- PROBLEM DETAILS:
Among the entries below, please repeat exactly and only the lines from the line containing "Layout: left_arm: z" to the line containing "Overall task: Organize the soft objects", both lines included.

- PROVIDED RECORDS:
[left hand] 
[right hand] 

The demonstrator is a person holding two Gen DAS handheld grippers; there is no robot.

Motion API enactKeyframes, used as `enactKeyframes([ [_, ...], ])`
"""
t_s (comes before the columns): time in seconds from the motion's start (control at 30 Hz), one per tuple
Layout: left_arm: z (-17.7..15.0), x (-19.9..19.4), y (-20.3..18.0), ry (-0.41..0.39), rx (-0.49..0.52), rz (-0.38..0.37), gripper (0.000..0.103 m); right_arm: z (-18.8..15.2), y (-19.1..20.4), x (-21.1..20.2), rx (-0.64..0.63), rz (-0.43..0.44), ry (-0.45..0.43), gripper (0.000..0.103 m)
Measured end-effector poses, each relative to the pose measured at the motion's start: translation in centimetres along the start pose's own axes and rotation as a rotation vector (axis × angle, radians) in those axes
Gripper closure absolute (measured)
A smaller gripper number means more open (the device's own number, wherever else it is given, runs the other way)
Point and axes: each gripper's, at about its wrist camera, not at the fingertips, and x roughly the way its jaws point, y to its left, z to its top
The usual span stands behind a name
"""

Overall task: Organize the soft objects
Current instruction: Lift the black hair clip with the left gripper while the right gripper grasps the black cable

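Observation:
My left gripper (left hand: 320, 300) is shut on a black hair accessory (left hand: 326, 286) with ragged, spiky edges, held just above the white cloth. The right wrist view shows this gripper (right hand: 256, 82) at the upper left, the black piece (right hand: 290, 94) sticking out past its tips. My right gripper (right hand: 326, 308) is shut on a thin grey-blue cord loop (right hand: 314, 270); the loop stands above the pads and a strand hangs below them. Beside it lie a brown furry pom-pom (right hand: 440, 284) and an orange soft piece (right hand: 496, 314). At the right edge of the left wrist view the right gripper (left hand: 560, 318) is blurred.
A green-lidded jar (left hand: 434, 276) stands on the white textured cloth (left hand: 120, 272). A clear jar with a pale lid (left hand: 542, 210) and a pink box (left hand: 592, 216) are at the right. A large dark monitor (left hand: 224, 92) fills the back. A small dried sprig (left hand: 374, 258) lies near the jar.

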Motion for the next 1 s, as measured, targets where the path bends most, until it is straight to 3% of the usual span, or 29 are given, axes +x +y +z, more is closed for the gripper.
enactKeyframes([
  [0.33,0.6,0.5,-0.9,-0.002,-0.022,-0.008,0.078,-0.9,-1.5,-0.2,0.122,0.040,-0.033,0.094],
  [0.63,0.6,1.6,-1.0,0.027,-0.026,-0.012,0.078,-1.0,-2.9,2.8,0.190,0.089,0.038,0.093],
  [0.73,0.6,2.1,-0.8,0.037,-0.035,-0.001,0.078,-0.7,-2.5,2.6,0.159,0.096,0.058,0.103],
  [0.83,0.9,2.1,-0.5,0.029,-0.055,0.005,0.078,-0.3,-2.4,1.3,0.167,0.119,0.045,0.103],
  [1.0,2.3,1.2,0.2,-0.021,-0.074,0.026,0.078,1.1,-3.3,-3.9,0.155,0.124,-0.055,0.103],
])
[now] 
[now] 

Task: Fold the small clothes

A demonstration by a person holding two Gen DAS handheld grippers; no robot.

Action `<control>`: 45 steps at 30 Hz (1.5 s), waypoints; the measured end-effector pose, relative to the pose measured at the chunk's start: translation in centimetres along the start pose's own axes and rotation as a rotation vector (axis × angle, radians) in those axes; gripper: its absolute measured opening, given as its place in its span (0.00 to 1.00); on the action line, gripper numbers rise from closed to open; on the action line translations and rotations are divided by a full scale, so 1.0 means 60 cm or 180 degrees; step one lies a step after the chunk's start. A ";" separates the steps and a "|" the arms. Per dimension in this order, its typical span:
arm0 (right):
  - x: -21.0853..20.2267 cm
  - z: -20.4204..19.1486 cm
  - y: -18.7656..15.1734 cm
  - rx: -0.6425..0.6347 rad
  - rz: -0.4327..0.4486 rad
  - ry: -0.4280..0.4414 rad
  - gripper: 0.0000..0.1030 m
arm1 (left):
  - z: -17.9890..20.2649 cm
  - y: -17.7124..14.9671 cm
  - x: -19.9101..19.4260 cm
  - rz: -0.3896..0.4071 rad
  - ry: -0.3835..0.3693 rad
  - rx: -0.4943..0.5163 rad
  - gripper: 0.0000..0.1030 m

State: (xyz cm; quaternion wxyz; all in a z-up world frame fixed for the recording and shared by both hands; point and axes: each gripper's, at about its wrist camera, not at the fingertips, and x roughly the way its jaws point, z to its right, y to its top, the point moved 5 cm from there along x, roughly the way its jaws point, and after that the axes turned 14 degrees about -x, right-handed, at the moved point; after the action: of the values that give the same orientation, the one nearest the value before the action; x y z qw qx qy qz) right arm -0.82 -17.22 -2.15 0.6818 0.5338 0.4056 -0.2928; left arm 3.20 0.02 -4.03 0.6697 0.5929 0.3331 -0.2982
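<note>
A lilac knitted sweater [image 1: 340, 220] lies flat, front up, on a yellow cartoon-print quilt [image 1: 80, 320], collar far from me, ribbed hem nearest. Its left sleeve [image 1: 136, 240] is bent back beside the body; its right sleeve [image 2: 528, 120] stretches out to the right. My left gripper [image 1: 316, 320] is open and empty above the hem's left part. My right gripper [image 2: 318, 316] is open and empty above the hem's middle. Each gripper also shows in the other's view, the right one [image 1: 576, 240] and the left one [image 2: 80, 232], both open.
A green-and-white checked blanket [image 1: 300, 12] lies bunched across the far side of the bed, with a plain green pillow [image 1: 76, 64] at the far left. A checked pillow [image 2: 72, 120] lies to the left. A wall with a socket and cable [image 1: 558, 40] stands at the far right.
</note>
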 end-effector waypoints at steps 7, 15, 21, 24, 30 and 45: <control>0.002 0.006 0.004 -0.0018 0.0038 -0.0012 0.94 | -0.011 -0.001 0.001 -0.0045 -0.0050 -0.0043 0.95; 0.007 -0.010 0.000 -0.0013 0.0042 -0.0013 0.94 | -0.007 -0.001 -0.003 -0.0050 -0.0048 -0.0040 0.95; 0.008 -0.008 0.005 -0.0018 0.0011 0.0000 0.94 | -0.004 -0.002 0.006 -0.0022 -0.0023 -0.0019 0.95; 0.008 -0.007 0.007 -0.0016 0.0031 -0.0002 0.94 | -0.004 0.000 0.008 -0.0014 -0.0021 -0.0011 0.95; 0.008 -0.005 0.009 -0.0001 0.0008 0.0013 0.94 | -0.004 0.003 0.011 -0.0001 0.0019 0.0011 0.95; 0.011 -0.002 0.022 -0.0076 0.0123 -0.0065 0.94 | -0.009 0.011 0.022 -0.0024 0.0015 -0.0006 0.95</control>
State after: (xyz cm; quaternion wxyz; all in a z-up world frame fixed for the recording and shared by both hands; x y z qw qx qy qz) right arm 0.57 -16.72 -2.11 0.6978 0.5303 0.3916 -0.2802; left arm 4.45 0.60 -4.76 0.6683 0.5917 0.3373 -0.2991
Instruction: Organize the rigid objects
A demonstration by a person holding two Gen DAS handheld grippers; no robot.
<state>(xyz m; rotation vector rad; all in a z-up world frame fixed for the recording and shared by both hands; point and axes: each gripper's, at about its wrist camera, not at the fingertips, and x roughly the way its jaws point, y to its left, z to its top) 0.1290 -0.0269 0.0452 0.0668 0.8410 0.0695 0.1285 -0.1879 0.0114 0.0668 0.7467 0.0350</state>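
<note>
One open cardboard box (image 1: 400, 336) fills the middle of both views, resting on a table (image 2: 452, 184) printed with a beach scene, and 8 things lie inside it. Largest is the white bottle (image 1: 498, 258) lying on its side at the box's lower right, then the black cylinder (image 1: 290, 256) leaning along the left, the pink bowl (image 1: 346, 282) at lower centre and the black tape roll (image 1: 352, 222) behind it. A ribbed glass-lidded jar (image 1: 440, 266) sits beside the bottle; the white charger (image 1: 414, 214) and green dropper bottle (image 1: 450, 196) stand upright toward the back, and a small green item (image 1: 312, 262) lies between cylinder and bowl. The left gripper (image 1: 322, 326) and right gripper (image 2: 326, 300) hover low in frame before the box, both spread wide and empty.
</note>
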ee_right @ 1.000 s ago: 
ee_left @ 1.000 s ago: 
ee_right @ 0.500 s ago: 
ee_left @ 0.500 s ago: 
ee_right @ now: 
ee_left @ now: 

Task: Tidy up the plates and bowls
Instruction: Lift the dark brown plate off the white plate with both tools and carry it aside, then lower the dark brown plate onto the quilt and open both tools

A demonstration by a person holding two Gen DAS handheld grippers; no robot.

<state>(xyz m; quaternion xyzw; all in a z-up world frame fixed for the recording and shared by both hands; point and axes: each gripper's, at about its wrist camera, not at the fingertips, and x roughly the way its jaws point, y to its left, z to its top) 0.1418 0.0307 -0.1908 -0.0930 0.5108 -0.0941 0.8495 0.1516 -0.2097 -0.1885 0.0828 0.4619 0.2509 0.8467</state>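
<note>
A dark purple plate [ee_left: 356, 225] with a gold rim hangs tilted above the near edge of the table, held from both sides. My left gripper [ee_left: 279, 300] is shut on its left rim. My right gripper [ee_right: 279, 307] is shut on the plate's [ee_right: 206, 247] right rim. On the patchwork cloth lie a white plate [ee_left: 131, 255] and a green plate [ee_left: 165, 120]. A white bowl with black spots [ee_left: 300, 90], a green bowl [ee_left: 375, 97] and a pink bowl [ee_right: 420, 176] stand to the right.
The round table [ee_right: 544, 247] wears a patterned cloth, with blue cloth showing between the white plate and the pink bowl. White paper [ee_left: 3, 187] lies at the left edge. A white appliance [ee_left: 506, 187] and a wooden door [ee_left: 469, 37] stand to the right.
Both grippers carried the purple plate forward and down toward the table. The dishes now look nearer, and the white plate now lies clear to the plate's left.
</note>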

- EXERCISE RESULT:
Layout: left_arm: z (-17.7..15.0), x (-19.9..19.4), y (-20.3..18.0), ry (-0.41..0.39), rx (-0.49..0.52), rz (-0.38..0.37), gripper (0.000..0.103 m); right_arm: z (-18.8..15.2), y (-19.1..20.4), x (-21.1..20.2), rx (-0.64..0.63), rz (-0.43..0.44), ry (-0.45..0.43), gripper (0.000..0.103 m)
Measured end-effector poses, each relative to the pose measured at the motion's start: translation in centimetres along the start pose's own axes and rotation as a rotation vector (axis × angle, radians) in those axes
Gripper closure absolute (measured)
A smaller gripper number means more open (the device's own number, wherever else it is given, runs the other way)
Point and axes: each gripper's, at about its wrist camera, not at the fingertips, and x roughly the way its jaws point, y to its left, z to its top
The usual span stands behind a name
"""

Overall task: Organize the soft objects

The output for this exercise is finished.